## What you will do
An exact reproduction of the listing, minus the pictures, is the required output.
>>>>
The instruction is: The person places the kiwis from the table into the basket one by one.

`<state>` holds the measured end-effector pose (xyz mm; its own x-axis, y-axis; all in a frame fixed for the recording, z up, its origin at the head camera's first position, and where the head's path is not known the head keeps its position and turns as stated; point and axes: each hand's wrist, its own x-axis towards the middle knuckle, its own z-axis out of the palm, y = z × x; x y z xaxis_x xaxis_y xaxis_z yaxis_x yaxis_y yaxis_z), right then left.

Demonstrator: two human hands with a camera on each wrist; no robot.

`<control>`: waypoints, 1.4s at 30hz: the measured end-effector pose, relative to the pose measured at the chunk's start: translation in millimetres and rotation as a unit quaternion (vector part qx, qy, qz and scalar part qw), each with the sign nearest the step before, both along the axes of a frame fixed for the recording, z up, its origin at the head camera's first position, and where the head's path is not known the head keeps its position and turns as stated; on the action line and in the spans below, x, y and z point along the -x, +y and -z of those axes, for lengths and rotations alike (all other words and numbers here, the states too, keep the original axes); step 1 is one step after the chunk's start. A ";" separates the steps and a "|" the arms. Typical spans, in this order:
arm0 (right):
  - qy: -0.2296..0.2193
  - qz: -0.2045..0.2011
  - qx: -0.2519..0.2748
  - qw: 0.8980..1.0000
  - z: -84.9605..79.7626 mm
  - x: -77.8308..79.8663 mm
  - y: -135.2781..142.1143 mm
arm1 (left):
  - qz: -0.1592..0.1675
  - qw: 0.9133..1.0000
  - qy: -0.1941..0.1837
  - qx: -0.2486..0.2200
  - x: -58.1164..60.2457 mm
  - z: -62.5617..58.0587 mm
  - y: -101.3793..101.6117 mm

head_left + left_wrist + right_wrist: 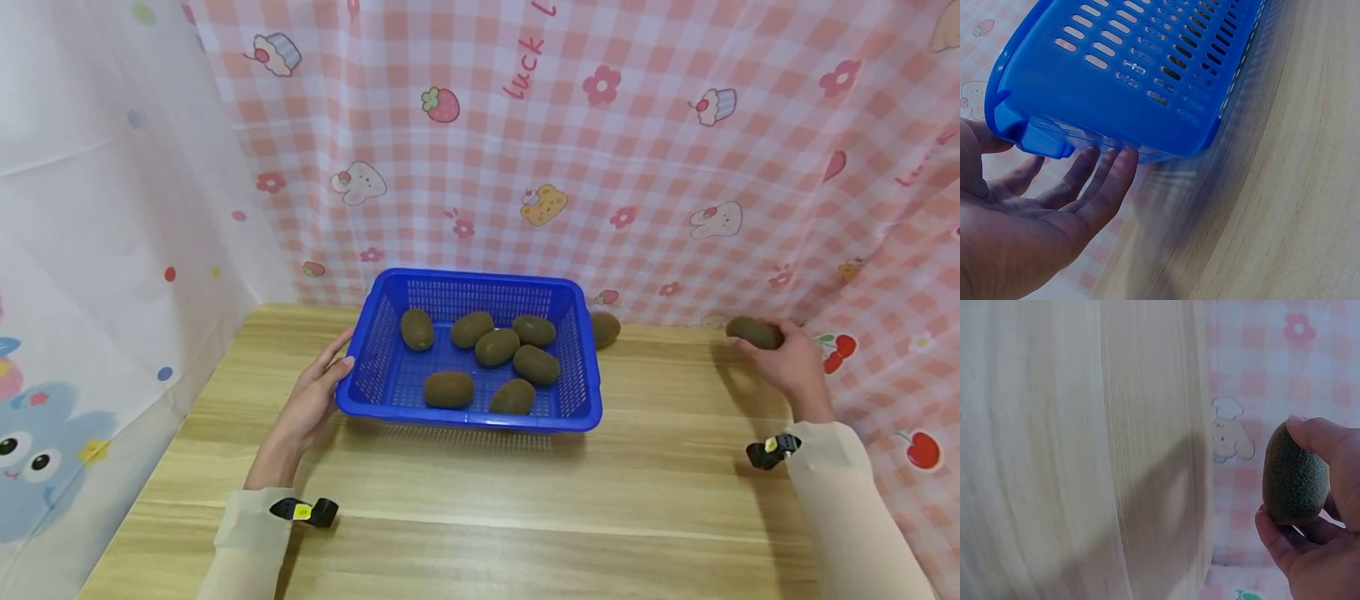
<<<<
## Answer space
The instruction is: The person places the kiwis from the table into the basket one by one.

`<state>` holds the measured end-effector pose (xyz mm; its own x-axis, y-axis; all in a frame fixed for the recording, z up, its origin at the head camera's first position, and where the head's path is not known the head keeps its position and turns as stated; point and axes: each hand's wrist, its own x-axis towards the middle knuckle, its own z-axis out of the palm, y = z × x; x y z xaxis_x xaxis_y xaxis_z yaxis_x yaxis_y yaxis_z), right then left.

Demonstrator: two human hands with a camera on each wrist; no robot.

`<control>`: waypoints, 1.4s at 30hz: the measured end-effector pose, relative to the pose measured at the chunk's start: translation in millimetres and rotation as a unit quaternion (vector part qx, qy, qz and scalar part qw), each with the sign nearest the step before, both along the axes of a frame fixed for the recording, z up, its origin at the head camera's first position, and where the head's path is not known the head keeps its position and turns as stated; on the action line and in the spans below, x, y and z point along the -x, +y and -z of those axes, for lengths and rotations alike (all other words and numbers here, the states too, keep the original axes); step 1 is one step after the chunk's start. A ";" separates the steps and a "|" the arms. Typical spans, in this order:
arm0 (right):
  - qy: -0.2296..0.2193
  - qz: -0.2045..0.2011
  - qx: -0.2519..0.2748
  - qw: 0.8980..1.0000
  - z: -84.9605..79.7626 mm
  - x: -77.8308..79.8663 mm
  - y: -135.2781..142.1143 mm
arm1 (left):
  - qz: -0.1592..0.1675
  - qw: 0.9133..1.0000
  - qy: -0.1941..0.1837
  - qx: -0.2486..0.2200
  - x: -58.1164..60.2457 mm
  - z: -62.5617..58.0587 mm
  - y: -101.3793..101.6117 mm

head_left + left_wrist + right_wrist: 

That wraps up the answer.